Soils of different origin also explain much about the Rio Grande Valley, which is inhabited mostly by people who had nothing to do with the Old South: it’s a fertile river valley through a desert. Geography also explains Appalachia: settlers from the borderlands in the north of England, the south of Scotland, and the northeast of Ireland went there because the mountains and valleys resembled their homelands. The Indian reservations are at least partly the historic homelands of certain tribes, which they liked because of the geography.
Physical geography is to some sense destiny. But we can overcome it if we understand it, which requires looking beyond easy historical answers. Let’s look at physical geography for at least one way to alleviate rural poverty.
Compare this map of U.S. solar photovoltaic insolation:
NREL: Photovoltaic Solar Resource of the United States
Hm, lots of sunshine in the Black Belt, the Rio Grand Valley, and Tribal Lands! Not quite as much in Appalachia, but way more than in Germany, the world leader in solar power. Rural solar power can help fight rural poverty, the root cause of the rural HIV epidemic. It will bring jobs in transportation, installation, and research. It will reduce poor people’s electric bills, especially if combined with weatherizing for energy efficiency, like Houston has been doing, according to former Mayor Bill White:
So in Houston, we gave everybody in a neighborhood a one-page form that said “Yes” or “No.” For everybody who wanted it, a crew would come in and pressurize the house, seal the leaks, put or replace insulation in the attic if it was insufficient, replace light bulbs with energy-efficient light bulbs, those types of things. We could do one house in about 2 hours and 10 minutes. In the neighborhoods where we did this, we brought down the average utility bill for all who participated by 10 to 20 percent. We scaled up, trained crews, created jobs, and had certifications and quality control, for a little more than $1,000 per house, versus ! $8,000 for the traditional weatherization program. That’s the type of program we need throughout the country, especially in middle-class neighborhoods built from 1940 to 1970.
Georgia’s 1973 Territoriality Law holds solar back in Georgia by making it hard for homeowners and businesses to finance solar installations.

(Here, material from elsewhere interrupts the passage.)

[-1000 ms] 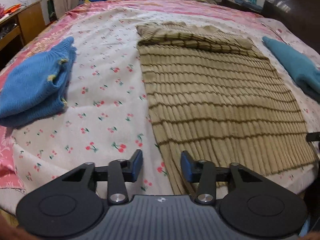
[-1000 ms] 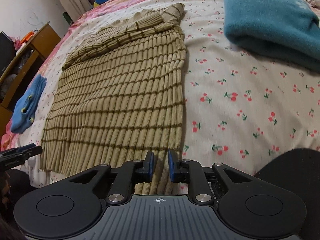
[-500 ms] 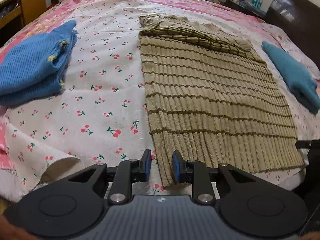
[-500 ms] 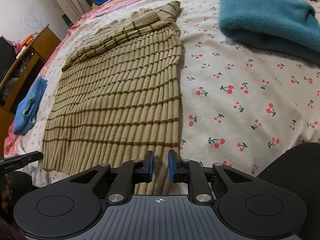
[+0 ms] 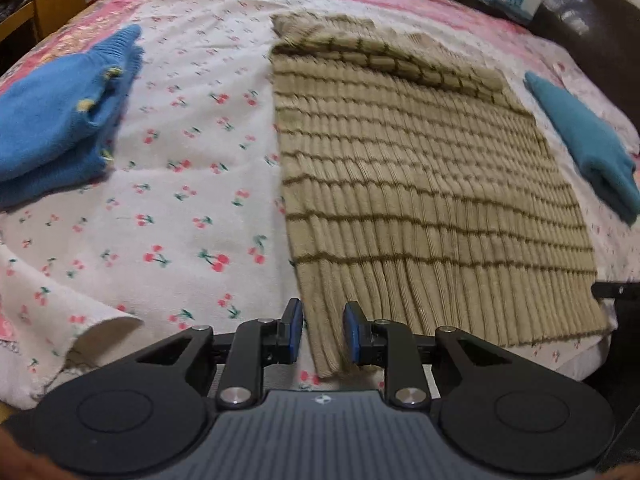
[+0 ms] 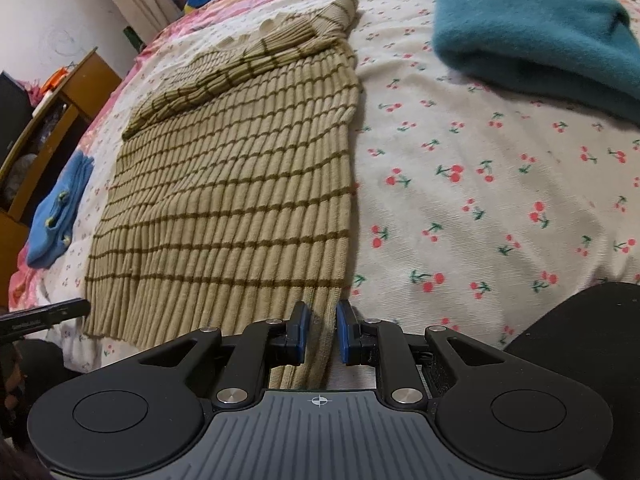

Meanwhile, Southern Company and Georgia Power don’t want to change that law. Instead they are wasting a lot of ratepayer money in rate hikes for building new nukes and natural gas plants.
A company called Georgia Solar Utilities (GaSU) wants to build a solar utility, and has gotten the Georgia Public Service Commission to say that’s a good idea. The legislature still must approve GaSU’s plan, which would add another utility to the utilities already in the 1973 law. A solar utility, which would issue bonds to finance a few huge solar installations. The advantage of such a utility is precisely that it aggregates the buying power of the entire state so as to keep bond coupon rates down. But that’s one way to spell “monopoly”. A monopoly that does nothing about jobs in the Black Belt or most of the rest of rural Georgia. GaSU says that a solar utility would drive down electrical costs for everyone. Perhaps so, eventually. And a few big solar plants wouldn’t hurt.
But a centralized solar utility does nothing for jobs in most poor rural areas. We need widely distributed solar across the entire southeast and in the other areas of high poverty: for jobs, for reduced electrical bills, and for energy independence for the whole region. We need to be sure any legislative fix to the 1973 law for GaSU (or any other reason) also fixes it so everyone can readily get financing for rooftop solar power. What legislators want to say they’re opposed to jobs for their constituents?